Tracking seasonal changes in sea ice over millennia can give scientists a better understanding of just how much variation is natural, as well as how these yearly variations interact with long-term climate patterns. Although annual fields of reflective ice are carefully monitored today, it is difficult to accurately discern the extent of summer or winter sea ice from times before satellite imagery. Therefore, the question remains, How can scientists follow these data back tens of thousands of years?
In a new study, Winski et al. track sea salt levels in the South Pole Ice Core to follow sea ice patterns over more than 11,000 years. According to a chemical transport model, storms carry sea salt from sea ice inland to the core’s location. Although most of the sea ice itself melts away each year, the core’s chemical profiles can indicate how much sea ice existed from season to season across an entire epoch.
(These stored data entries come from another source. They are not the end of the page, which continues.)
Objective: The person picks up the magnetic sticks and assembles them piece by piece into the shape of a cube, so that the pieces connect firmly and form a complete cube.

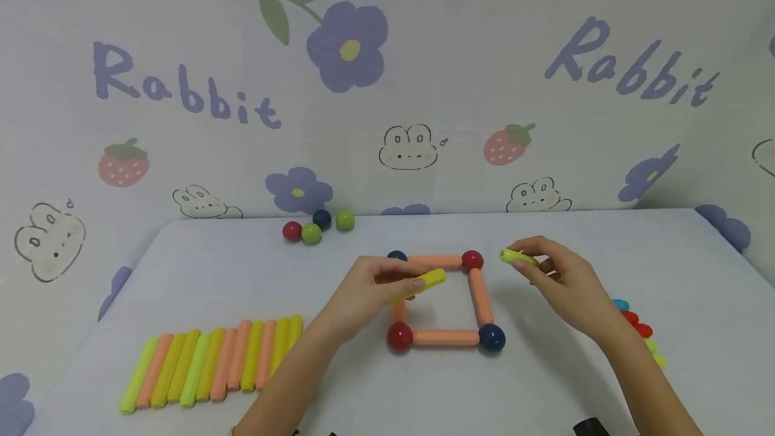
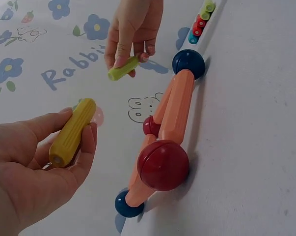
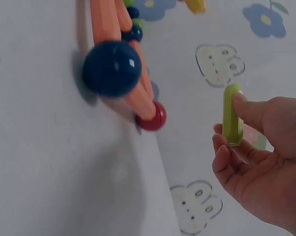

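Observation:
In my left hand (image 1: 369,291) I pinch a yellow rod (image 2: 73,132) between thumb and fingers, held above the left side of a square frame. My right hand (image 1: 563,281) grips a short yellow-green rod (image 3: 232,115) by thumb and fingertips, to the right of the frame's far corner. The square lies on the table: orange rods (image 1: 446,338) join red balls (image 1: 400,337) and dark blue balls (image 1: 492,338) at alternating corners. From the head view, my left hand partly covers its left rod and far left blue ball.
A row of yellow, orange and green rods (image 1: 202,365) lies at the left. Several loose balls (image 1: 311,233) sit at the back edge. Small blue, red and green pieces (image 1: 630,317) are partly behind my right arm. A black object (image 1: 590,427) shows at the front edge.

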The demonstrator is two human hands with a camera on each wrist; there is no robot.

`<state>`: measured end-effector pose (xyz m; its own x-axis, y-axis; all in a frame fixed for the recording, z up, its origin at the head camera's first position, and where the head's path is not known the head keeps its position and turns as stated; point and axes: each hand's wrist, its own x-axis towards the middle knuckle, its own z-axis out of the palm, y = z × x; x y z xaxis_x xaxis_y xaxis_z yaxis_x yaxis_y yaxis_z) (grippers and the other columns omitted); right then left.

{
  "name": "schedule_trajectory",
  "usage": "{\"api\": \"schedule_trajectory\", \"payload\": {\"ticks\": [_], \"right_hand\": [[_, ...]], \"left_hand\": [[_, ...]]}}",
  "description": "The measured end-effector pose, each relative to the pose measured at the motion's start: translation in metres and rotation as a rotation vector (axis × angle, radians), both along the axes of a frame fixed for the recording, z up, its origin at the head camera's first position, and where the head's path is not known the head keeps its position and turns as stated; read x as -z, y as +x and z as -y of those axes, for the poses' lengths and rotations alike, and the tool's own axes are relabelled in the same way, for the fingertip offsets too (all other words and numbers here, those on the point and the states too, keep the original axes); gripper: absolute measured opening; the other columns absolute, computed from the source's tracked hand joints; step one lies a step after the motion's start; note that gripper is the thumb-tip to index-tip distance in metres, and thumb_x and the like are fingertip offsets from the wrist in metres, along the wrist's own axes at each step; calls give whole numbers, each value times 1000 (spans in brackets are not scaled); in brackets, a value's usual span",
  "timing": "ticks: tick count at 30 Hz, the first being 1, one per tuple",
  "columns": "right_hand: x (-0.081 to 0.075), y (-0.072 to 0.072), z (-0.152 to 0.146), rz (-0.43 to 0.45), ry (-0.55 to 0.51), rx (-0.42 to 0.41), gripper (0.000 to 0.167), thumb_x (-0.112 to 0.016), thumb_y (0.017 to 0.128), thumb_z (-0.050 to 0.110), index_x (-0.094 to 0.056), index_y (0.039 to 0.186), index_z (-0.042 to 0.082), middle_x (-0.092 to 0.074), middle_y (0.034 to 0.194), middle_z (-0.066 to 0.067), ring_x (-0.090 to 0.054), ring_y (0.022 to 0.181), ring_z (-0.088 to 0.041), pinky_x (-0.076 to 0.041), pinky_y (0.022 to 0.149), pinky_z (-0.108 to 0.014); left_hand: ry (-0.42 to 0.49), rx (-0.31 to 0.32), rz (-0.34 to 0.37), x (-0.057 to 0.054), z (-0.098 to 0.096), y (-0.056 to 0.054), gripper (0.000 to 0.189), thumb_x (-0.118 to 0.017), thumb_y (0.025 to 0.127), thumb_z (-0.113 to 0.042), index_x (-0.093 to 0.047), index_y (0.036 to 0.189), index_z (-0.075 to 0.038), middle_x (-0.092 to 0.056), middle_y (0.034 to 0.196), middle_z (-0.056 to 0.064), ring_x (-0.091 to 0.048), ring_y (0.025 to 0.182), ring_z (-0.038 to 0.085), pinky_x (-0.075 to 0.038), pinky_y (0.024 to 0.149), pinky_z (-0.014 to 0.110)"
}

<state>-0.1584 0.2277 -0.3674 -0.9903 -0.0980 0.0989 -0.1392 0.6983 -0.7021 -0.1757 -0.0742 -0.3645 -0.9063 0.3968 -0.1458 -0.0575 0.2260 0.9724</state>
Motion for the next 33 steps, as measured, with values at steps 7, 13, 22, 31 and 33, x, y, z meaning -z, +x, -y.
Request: {"api": "schedule_trajectory", "payload": {"ticks": [7,13,22,31,33], "right_hand": [[-8,12,29,-25,-26,-83,27,-68,105,22,-69,131,15,-70,126,-8,-65,98,-22,-57,80,-26],[-9,18,44,-68,-54,-174,23,-73,101,14,-73,124,16,-71,116,-1,-64,98,-16,-59,84,-26],[-9,20,53,-81,-64,-168,26,-76,96,8,-73,122,11,-70,118,-6,-66,97,-19,-59,83,-22],[3,19,62,-185,-286,-95,33,-73,97,-2,-67,129,4,-72,125,-13,-72,100,-12,-56,89,-13],[5,19,64,-222,-329,-85,34,-71,97,-4,-67,130,3,-73,125,-14,-71,101,-6,-55,90,-12]], "left_hand": [[24,40,-12,0,-2,3,25,-74,100,-16,-78,123,-7,-77,113,5,-70,98,16,-59,93,28],[43,74,-30,-2,-2,5,26,-74,100,-14,-77,124,-5,-77,113,7,-71,100,23,-60,98,38],[-19,124,-64,3,-4,7,28,-73,101,-14,-76,126,-2,-76,112,7,-68,94,20,-58,82,23],[-85,81,-178,16,-15,9,30,-78,96,-14,-77,124,-3,-74,110,7,-65,95,13,-58,84,25],[-75,37,-184,17,-17,10,29,-79,96,-14,-77,124,-5,-74,112,7,-66,99,14,-59,88,28]]}}
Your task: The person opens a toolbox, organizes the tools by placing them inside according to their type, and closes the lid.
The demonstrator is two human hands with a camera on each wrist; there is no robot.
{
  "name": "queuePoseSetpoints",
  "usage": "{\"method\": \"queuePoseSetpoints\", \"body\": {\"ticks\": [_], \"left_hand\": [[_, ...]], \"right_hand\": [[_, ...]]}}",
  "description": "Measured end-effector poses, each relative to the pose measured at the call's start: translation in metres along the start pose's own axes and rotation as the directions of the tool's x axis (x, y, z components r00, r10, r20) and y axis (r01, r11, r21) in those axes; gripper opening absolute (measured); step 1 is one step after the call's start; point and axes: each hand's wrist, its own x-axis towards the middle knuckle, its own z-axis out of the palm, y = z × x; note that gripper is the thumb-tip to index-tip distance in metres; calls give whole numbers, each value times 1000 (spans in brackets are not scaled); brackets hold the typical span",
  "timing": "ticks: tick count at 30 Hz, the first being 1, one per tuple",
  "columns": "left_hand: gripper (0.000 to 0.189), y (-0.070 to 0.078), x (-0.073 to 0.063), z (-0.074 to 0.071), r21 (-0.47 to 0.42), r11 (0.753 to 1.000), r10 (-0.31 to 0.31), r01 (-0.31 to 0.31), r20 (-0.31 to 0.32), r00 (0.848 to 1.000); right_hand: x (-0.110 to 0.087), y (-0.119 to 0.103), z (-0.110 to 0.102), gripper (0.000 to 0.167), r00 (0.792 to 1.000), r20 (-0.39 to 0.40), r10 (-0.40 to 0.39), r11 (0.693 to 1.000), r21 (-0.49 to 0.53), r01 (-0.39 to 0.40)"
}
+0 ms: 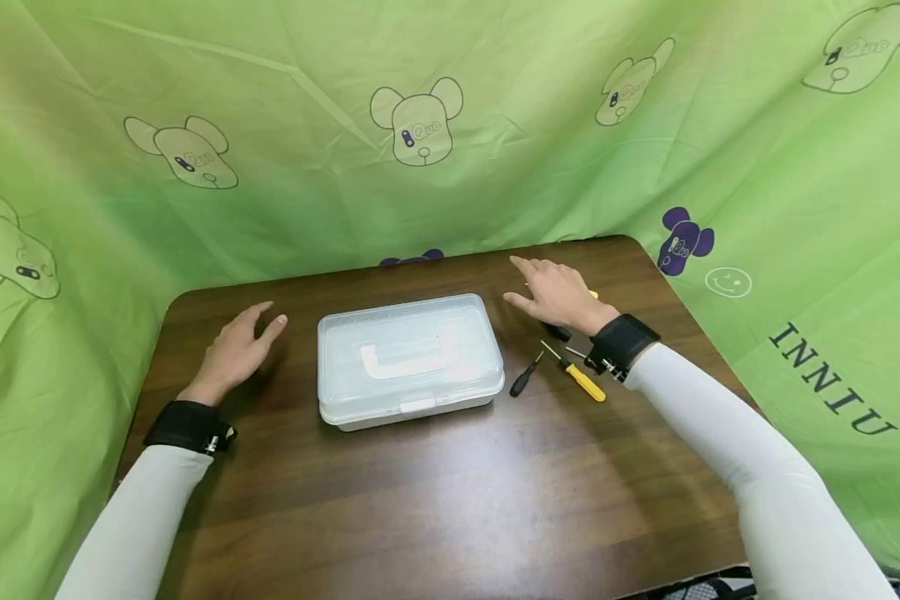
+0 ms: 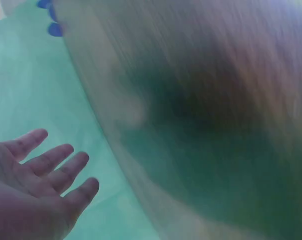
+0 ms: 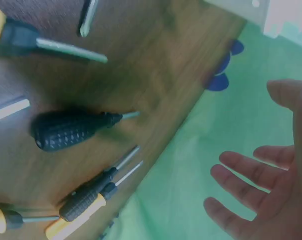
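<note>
A lidded translucent plastic box (image 1: 412, 333), with a white handle on top and a front latch, lies between the two hands. To its left, my left hand (image 1: 234, 352) hovers over the table with fingers spread and nothing in them. My right hand (image 1: 558, 293) reaches out beyond the box's right side, fingers extended and holding nothing. Under and beside it lie several screwdrivers, among them a small black screwdriver (image 1: 523, 381) and a yellow-handled screwdriver (image 1: 587, 383). In the right wrist view, a stubby black screwdriver (image 3: 71, 130) lies near a black-and-yellow pair.
The brown wooden table (image 1: 435, 500) has rounded far corners. A green printed curtain (image 1: 300, 192) hangs right behind it and along both sides. Dark objects (image 1: 708, 587) show below the table's near right edge.
</note>
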Motion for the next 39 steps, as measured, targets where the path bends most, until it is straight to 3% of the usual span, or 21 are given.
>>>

The researchers discovered an increase in wintertime sea ice between 8,000 and 10,000 years ago, followed by an abrupt decrease 5,000 to 6,000 years ago. The sudden decrease, concentrated in the South Atlantic region, accompanied an increase in sea ice in the Northern Hemisphere. According to the authors, this moment likely marks a change in sea currents affecting local and global climate.
Changes in sea ice can lead to rapid climate change, which affects the entire planet. This study fills in the details on this ephemeral, but vital, indicator, the authors say. (Geophysical Research Letters, https://doi.org/10.1029/2020GL091602, 2021)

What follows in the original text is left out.